Site
This site is hosted by Reclaim Hosting. Its primary and associated domains are also registered through Reclaim Hosting. It is built with WordPress and uses the (free) Simple Responsive Blogily theme, based on Responsive Blogily, by Superb Themes/ThemeEverest.
I maintain a separate installation of WordPress at the subdomain reading.trmarvin.org, which I use as a digital garden for storing reading notes, including extracted annotations and Twitter threads. The digital garden uses the (free version) Minimal Grid theme by Thememattic. It is fully integrated with my main site, which I accomplished by entering menu items manually as custom links rather than using relative page links.
Plugins
I use three plugins to add content areas to the site:
- Encyclopedia Pro to create a reference wiki of concepts, people, and places that I mention often in my writing. The entries pop up when moused over on desktop and are clickable on all platforms. (There is also a limited lite version available.)
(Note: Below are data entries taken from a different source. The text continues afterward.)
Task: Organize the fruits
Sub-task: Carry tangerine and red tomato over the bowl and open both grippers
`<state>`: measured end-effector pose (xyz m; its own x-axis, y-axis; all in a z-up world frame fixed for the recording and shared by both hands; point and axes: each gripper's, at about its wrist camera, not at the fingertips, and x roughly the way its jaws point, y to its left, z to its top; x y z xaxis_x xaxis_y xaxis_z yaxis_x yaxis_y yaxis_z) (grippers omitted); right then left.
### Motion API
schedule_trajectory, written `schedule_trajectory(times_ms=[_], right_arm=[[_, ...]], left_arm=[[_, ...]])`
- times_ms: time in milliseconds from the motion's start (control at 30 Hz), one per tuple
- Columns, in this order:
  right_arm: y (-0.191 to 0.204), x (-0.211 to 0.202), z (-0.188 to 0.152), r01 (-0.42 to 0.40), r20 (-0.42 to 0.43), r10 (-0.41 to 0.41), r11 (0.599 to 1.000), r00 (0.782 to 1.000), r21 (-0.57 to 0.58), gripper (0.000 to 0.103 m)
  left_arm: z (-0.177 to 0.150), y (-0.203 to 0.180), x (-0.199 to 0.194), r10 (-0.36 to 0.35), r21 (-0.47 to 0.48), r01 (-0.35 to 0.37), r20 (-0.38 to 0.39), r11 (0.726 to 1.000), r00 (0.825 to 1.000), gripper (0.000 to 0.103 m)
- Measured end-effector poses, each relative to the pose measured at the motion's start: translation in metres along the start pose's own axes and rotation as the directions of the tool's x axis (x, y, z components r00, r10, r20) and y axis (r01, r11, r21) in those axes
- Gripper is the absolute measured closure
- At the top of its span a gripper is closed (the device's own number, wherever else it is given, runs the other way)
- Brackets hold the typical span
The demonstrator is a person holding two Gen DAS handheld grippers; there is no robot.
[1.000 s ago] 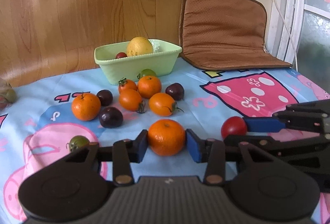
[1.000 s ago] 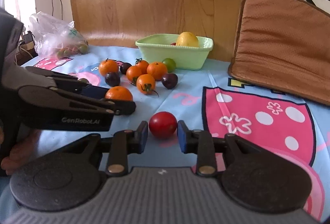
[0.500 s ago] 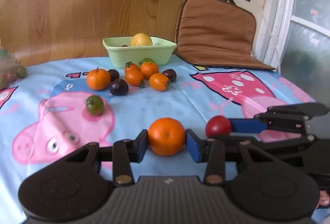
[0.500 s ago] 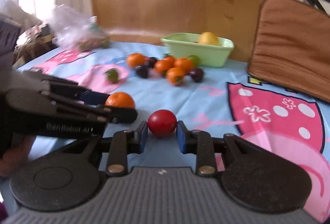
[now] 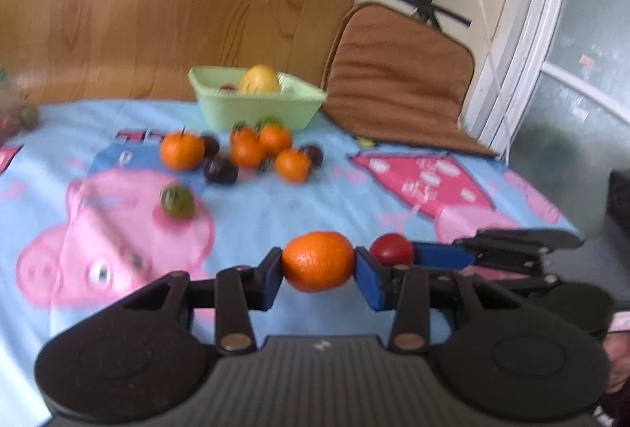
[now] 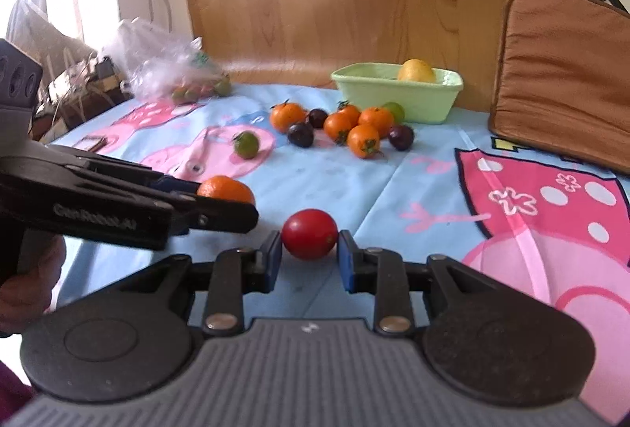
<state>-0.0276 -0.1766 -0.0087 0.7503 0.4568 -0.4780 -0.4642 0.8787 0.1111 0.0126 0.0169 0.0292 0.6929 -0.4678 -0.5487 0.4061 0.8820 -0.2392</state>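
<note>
Left gripper (image 5: 318, 263) clamps an orange mandarin (image 5: 318, 261) across its widest girth, and right gripper (image 6: 309, 236) likewise grips a red tomato (image 6: 310, 234), both fruits carried clear above the table (image 6: 413, 198) and well short of the green basin (image 6: 397, 98). Both appear light; the mandarin's loose, pebbled rind probably tolerates a firm squeeze. The tomato's smooth, thin skin looks slippery and easily bruised, so gentle pressure at mid-body suits it.
</note>
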Motion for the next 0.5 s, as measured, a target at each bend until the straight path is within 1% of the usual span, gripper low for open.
schedule_trajectory(times_ms=[67,167,300,400,500], right_arm=[[-0.009,0.004,0.010,0.006,0.018,-0.007,1.000,1.000,0.025,0.070],[-0.025,0.013,0.032,0.020,0.052,-0.023,0.998,0.998,0.061,0.070],[-0.044,0.034,0.074,0.054,0.115,-0.059,0.998,0.992,0.044,0.070],[-0.059,0.065,0.106,0.097,0.139,-0.102,0.995,0.985,0.036,0.070],[-0.074,0.101,0.124,0.135,0.118,-0.138,0.990,0.983,0.039,0.070]], left_arm=[[0.017,0.003,0.005,-0.016,0.002,0.016,0.014,1.000,1.000,0.064],[0.050,0.011,0.018,-0.022,0.006,0.022,0.037,1.000,0.999,0.064],[0.104,0.023,0.051,-0.001,0.025,-0.001,0.079,1.000,0.997,0.064],[0.136,0.038,0.090,0.051,0.010,-0.052,0.073,0.999,0.996,0.064],[0.153,0.052,0.131,0.085,-0.019,-0.084,0.023,0.996,0.996,0.064]])
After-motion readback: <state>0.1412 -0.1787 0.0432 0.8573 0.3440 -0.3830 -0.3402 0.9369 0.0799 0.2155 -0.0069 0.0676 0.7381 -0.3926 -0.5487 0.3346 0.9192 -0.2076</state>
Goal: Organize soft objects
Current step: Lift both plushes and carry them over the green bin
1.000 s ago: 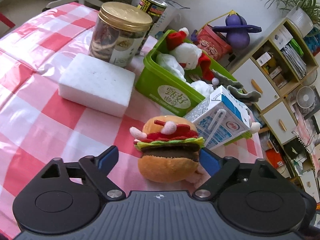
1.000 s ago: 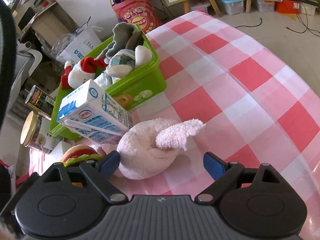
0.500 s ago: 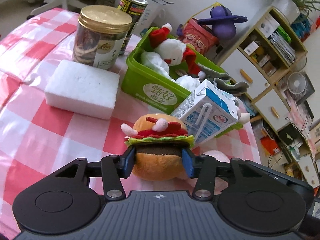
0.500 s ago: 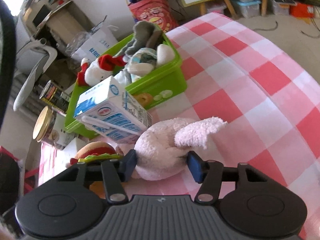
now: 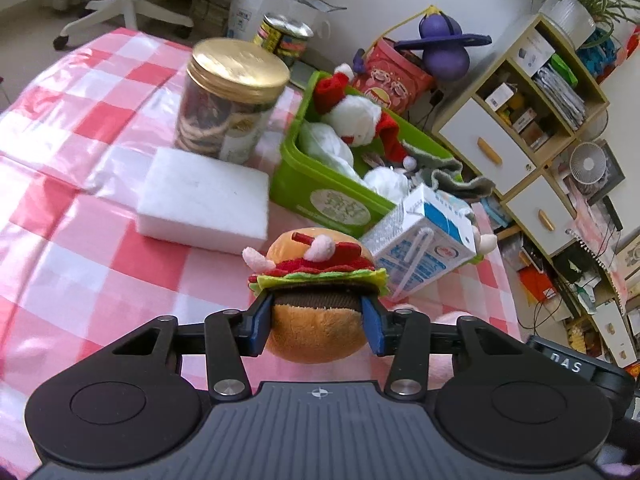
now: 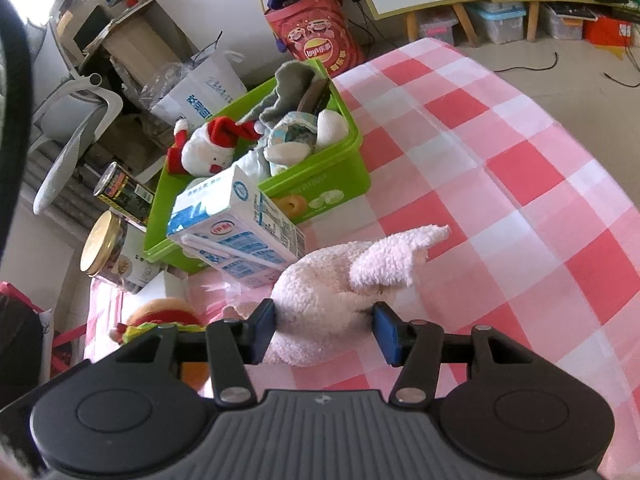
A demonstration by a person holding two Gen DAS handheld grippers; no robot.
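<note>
1. Left wrist view: the left gripper (image 5: pixel 318 326) has its jaws drawn in against both sides of a plush hamburger (image 5: pixel 318 300), the blue pads (image 5: pixel 259 324) pressing the lower bun. The toy sits over the pink checked tablecloth (image 5: pixel 80 184); whether it touches the cloth cannot be told.
2. Right wrist view: the right gripper (image 6: pixel 326 330) is clamped on a pale pink fluffy plush (image 6: pixel 332 292), its jaws part-way in and sunk into the pile. An ear-like flap (image 6: pixel 394 258) points away to the right.
3. Only the left view shows the white foam block (image 5: pixel 204 200) in full and the shelving unit (image 5: pixel 532 92) beyond the table.
4. Only the right view shows the bare run of cloth to the right and the grey office chair (image 6: pixel 68 120) on the floor.
5. Both views show the green bin (image 5: pixel 320 196) holding a Santa plush (image 6: pixel 212 144), grey cloth and white soft items, with a milk carton (image 6: pixel 240 228) leaning against its near wall.
6. A gold-lidded jar (image 5: pixel 232 96) stands just beside the foam block, a tin (image 5: pixel 284 36) behind it.
7. The hamburger is just beside the carton; in the right view it appears only partly, at the lower left.
</note>
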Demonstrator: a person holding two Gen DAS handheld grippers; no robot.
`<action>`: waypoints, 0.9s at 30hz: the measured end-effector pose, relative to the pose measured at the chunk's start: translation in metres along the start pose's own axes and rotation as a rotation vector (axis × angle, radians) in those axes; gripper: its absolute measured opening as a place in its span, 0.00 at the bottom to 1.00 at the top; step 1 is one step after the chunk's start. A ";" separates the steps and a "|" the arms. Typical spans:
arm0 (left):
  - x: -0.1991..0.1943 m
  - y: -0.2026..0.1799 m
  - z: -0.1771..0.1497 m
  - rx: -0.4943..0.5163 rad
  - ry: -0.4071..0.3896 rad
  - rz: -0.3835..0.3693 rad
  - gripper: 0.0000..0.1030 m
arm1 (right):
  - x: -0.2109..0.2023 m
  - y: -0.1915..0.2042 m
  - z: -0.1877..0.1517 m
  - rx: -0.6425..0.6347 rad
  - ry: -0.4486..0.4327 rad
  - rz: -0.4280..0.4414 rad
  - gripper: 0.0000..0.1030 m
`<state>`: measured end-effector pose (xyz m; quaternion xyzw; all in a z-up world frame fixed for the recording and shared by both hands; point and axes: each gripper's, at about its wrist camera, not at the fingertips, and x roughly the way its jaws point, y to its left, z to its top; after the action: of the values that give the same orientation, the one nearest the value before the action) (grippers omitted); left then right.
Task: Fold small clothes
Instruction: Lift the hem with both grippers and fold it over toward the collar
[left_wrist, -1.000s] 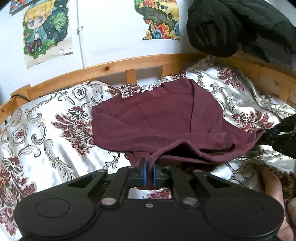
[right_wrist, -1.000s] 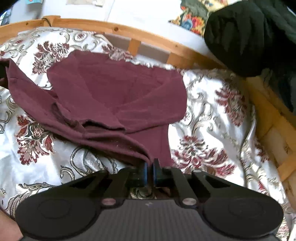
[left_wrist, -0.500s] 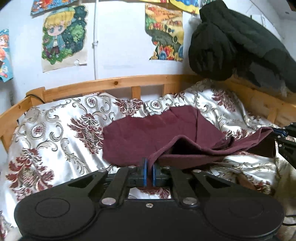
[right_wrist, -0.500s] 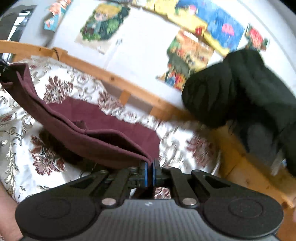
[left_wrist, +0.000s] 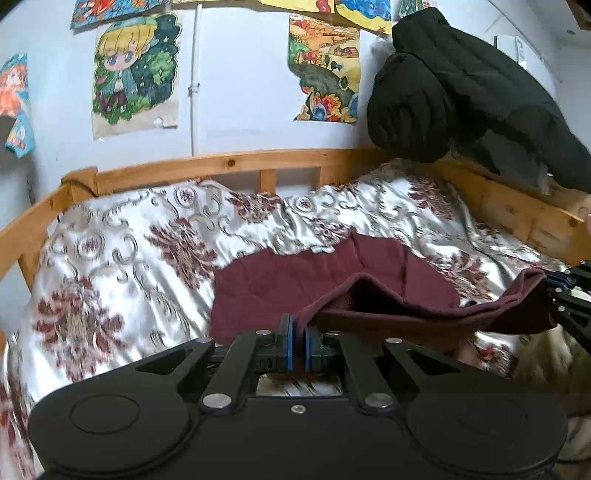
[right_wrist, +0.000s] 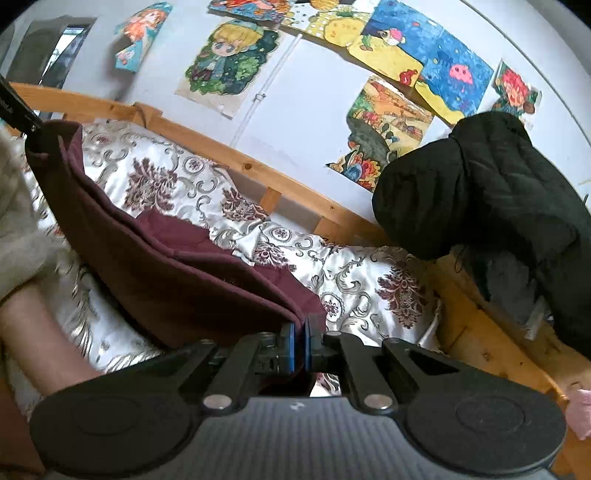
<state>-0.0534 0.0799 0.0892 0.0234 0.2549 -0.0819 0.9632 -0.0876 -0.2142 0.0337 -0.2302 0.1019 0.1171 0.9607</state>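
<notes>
A maroon garment (left_wrist: 332, 284) of soft, matte knit hangs stretched between two grippers above a bed, its near edge lifted into a taut double-layered band while its far part lies flat on the bedspread (left_wrist: 129, 258). The left gripper (left_wrist: 298, 349) has its blue-padded fingers pressed together on one corner of the cloth; the right gripper (right_wrist: 298, 345) is likewise clamped on the opposite corner, the fabric running up and away from it in a long folded ridge (right_wrist: 155, 266). In the left wrist view the right gripper appears at the far right edge, with the cloth's end pinched at its tip.

The bedspread is glossy white satin with dark red floral medallions and grey scrolls, rumpled in shallow waves; bare satin lies to the left of the garment and beyond it. A pale wooden bed rail (left_wrist: 229, 162) curves around the far side and both ends. A bulky black quilted coat (left_wrist: 461, 96) hangs over the right-hand corner of the rail. Colourful cartoon posters (left_wrist: 136, 70) are pinned on the white wall (left_wrist: 240, 92) behind.
</notes>
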 end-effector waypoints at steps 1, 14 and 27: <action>0.005 0.000 0.006 0.011 -0.001 0.008 0.06 | 0.006 -0.003 0.003 0.007 -0.006 -0.001 0.06; 0.140 0.037 0.096 0.124 0.020 0.135 0.06 | 0.178 -0.027 0.054 -0.045 -0.076 -0.095 0.06; 0.275 0.087 0.069 -0.064 0.138 0.139 0.00 | 0.309 0.002 0.019 -0.107 0.007 -0.034 0.06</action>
<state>0.2309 0.1198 0.0136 0.0158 0.3207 -0.0050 0.9470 0.2090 -0.1480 -0.0277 -0.2832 0.0948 0.1053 0.9485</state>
- Easy Footnotes to annotate my blog entries with the type of notes that are standard in academic humanities writing. (They are formatted according to the current Chicago Manual of Style and outputted using Zotero, an open-source reference manager, on which, see below.)
- Simple Microblogging to maintain a reverse chronological account of my course of study (#yeshivalife microblog).
I use the following plugins to enhance site functionality:
- Tag Groups allows for grouping tags and creating hierarchy within tag groups. A practical application of this is my blog index page. I use the basic, free version of Tag Groups.
- S
imple Social Buttons creates buttons for easily sharing content posted on my site’s blog. I use the basic, free version.I am now using Jetpack (see below) for this functionality. - The IndieWeb suite of plugins/extensions implements the type of content ownership promoted by the #IndieWeb movement.
I use the following plugins to enhance my WordPress working interface:
- Analytify and Analytify Dashboard Widget to display/analyze site stats.
- Jetpack has multiple uses, including backup, security, performance enhancements, social sharing, and block customization in the WordPress editor.
- Yoast SEO for optimizing posts. Not very useful for specialized writing (I use this plugin extensively on my other blog project) but still useful for previewing search results, etc. I don’t subscribe to premium on either site.
- Post Type Switcher allows for easily converting posts to pages and vice versa.
Writing
- I write blog posts in WordPress on Firefox, baked up using Jetpack (see above).
- I write short-form and some long-form pieces using MS Word (saved locally and to a cloud drive, archived to an external SS HD).
- I write certain long-form pieces using Scrivener (saved locally and to a cloud drive, archived to an external SS HD).
- I use Zotero as my reference manager. The references themselves are cloud synced via Zotero’s own servers. My article PDFs are stored in a cloud drive with relative links in Zotero. I use the Zotfile extension synced to a separate cloud drive to shuttle articles to my tablet and back for annotation.
- I use Notion to organize project notes and links.
Reading Notes (Digital Garden)
My reading notes digital garden is also run using WordPress; it’s a separate installation on a subdomain, which I configured through my web host (see above). It uses the Minimalist Grid theme (free version) by Thememattic, which displays like a digital garden but has tagging, search, and other database functionality. I purposely keep the categories narrow (article, book, book section, sefer) and the tags wide-ranging. I used htmle sidebar links so that they would refer back to my main site.